PROBLEM DESCRIPTION
Output all of the data below exactly as given.

↓

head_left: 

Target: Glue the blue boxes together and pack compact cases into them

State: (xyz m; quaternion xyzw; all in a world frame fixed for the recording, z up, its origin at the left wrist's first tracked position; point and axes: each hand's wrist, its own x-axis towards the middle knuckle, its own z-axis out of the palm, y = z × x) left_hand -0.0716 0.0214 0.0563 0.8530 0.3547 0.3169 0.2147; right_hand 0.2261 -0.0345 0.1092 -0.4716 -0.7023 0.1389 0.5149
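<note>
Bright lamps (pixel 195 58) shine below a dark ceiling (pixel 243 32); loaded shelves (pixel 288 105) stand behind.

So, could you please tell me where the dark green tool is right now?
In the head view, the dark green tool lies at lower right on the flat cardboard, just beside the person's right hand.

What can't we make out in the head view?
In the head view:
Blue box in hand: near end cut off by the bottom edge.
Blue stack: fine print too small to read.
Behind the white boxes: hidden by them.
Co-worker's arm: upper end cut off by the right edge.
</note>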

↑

TASK RESPONSE
head_left: 

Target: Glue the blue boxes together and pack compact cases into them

State: (xyz m; quaternion xyzw; all in a world frame fixed for the recording, z up, its origin at the left wrist's first tracked position; point and axes: each hand's wrist, its own x-axis towards the middle knuckle, its own z-axis out of the palm, y = z × x) left_hand -0.0716 0.0214 0.0563 0.8530 0.3547 0.3169 0.2147; right_hand 0.2261 -0.0345 0.1092 -0.4716 -0.7023 0.1389 0.5149
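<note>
Bright lamps (pixel 195 58) shine below a dark ceiling (pixel 243 32); loaded shelves (pixel 288 105) stand behind.

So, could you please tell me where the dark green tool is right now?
In the head view, the dark green tool lies at lower right on the flat cardboard, just beside the person's right hand.

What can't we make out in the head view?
In the head view:
Blue box in hand: near end cut off by the bottom edge.
Blue stack: fine print too small to read.
Behind the white boxes: hidden by them.
Co-worker's arm: upper end cut off by the right edge.
</note>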

Nothing further is required for this answer.